» **Work instructions**:
Print the listing once more, exactly as written.

» **Input data**:
- - -
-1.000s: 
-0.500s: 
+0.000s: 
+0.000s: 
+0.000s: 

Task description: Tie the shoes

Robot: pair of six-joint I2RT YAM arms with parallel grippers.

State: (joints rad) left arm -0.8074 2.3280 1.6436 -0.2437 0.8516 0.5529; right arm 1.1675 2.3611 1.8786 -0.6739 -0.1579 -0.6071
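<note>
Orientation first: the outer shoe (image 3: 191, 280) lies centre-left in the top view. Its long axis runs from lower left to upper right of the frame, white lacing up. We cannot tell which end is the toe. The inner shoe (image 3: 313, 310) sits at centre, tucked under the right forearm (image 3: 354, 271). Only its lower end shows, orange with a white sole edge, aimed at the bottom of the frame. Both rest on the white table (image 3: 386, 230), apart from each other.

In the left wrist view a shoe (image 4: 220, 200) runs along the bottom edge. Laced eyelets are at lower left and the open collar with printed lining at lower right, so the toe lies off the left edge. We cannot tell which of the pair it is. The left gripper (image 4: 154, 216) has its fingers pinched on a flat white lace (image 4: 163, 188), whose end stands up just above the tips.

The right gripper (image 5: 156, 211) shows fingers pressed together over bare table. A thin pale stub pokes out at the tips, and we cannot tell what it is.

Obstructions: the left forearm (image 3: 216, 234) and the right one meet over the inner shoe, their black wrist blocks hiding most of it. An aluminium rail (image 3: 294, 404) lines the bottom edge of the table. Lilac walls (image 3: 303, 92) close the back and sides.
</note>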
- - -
» **Exercise result**:
-1.000s: 
-0.500s: 
+0.000s: 
+0.000s: 
+0.000s: 

Task description: Tie the shoes

Robot: pair of six-joint I2RT YAM arms with parallel grippers.

State: (joints rad) left arm -0.8074 2.3280 1.6436 -0.2437 0.8516 0.5529; right arm 1.1675 2.3611 1.8786 -0.6739 -0.1579 -0.6071
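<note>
Orientation first: the outer shoe (image 3: 191, 280) lies centre-left in the top view. Its long axis runs from lower left to upper right of the frame, white lacing up. We cannot tell which end is the toe. The inner shoe (image 3: 313, 310) sits at centre, tucked under the right forearm (image 3: 354, 271). Only its lower end shows, orange with a white sole edge, aimed at the bottom of the frame. Both rest on the white table (image 3: 386, 230), apart from each other.

In the left wrist view a shoe (image 4: 220, 200) runs along the bottom edge. Laced eyelets are at lower left and the open collar with printed lining at lower right, so the toe lies off the left edge. We cannot tell which of the pair it is. The left gripper (image 4: 154, 216) has its fingers pinched on a flat white lace (image 4: 163, 188), whose end stands up just above the tips.

The right gripper (image 5: 156, 211) shows fingers pressed together over bare table. A thin pale stub pokes out at the tips, and we cannot tell what it is.

Obstructions: the left forearm (image 3: 216, 234) and the right one meet over the inner shoe, their black wrist blocks hiding most of it. An aluminium rail (image 3: 294, 404) lines the bottom edge of the table. Lilac walls (image 3: 303, 92) close the back and sides.
</note>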

The answer requires nothing more.